### Work task
In the data that follows, find the line with "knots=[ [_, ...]"; transcribe it, every later line up to the one with "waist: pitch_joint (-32", and that line as well, exactly and with no others.

### Collected data
--- --- ---

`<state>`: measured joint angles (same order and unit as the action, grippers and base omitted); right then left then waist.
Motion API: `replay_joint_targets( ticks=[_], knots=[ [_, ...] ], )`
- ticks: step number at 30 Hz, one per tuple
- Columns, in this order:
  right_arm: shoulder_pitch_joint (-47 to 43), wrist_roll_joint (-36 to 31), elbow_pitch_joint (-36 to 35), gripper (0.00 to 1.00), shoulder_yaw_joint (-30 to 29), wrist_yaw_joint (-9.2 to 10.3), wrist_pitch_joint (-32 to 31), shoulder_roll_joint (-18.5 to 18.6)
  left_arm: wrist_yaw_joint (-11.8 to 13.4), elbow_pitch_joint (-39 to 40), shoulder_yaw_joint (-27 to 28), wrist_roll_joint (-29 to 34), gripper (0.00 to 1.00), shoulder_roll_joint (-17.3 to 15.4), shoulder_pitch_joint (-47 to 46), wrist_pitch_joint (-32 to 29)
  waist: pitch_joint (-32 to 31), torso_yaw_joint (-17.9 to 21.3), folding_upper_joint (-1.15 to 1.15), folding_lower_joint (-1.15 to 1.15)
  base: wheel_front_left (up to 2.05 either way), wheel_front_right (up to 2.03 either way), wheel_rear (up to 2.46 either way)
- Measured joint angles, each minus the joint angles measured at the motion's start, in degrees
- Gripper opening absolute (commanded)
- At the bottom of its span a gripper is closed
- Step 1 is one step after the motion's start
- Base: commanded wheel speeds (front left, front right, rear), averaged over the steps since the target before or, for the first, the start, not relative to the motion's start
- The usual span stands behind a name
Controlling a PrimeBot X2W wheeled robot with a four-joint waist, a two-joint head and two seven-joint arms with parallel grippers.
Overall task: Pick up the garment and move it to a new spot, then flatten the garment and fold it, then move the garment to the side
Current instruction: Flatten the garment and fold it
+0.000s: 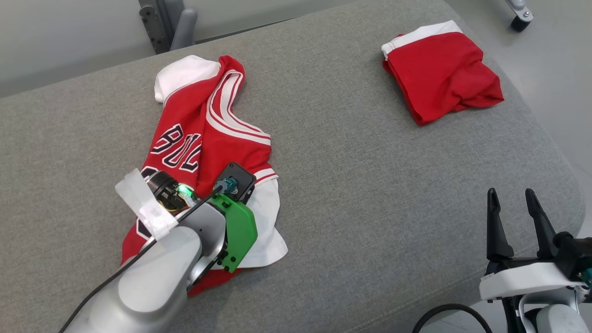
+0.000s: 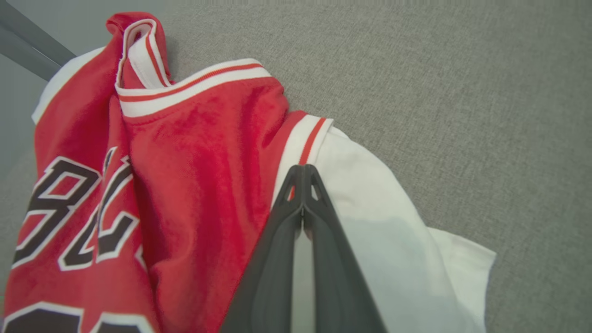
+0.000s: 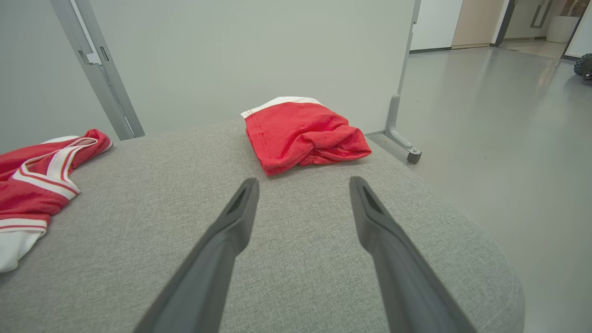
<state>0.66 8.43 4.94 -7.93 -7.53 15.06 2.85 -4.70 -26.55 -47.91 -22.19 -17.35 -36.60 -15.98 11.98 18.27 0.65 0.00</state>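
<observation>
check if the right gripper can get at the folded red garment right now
Probably yes. The right gripper is open and points toward the folded red garment, with only bare cushion between them. The jersey and left arm lie off to its left, out of the path.

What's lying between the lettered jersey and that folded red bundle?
Nothing; just bare grey cushion between the jersey and the folded red bundle, as the head view and right wrist view both show.

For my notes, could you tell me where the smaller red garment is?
The smaller red garment lies at the cushion's far right corner in the head view, apart from the jersey.
</observation>
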Motion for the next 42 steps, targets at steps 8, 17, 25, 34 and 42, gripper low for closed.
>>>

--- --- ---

### Output for this exercise
Motion API: `replay_joint_targets( ticks=[_], knots=[ [_, ...] ], )`
- ticks: step number at 30 Hz, one per tuple
- Columns, in this order:
  right_arm: shoulder_pitch_joint (-47 to 43), wrist_roll_joint (-36 to 31), elbow_pitch_joint (-36 to 35), gripper (0.00 to 1.00), shoulder_yaw_joint (-30 to 29), wrist_yaw_joint (-9.2 to 10.3), wrist_pitch_joint (-32 to 31), shoulder_roll_joint (-18.5 to 18.6)
  left_arm: wrist_yaw_joint (-11.8 to 13.4), elbow_pitch_joint (-39 to 40), shoulder_yaw_joint (-27 to 28), wrist_roll_joint (-29 to 34), gripper (0.00 to 1.00), shoulder_roll_joint (-17.3 to 15.4), shoulder_pitch_joint (-47 to 46), wrist_pitch_joint (-32 to 29)
  waist: pitch_joint (-32 to 31), torso_yaw_joint (-17.9 to 21.3), folding_upper_joint (-1.15 to 1.15), folding_lower_joint (-1.15 to 1.15)

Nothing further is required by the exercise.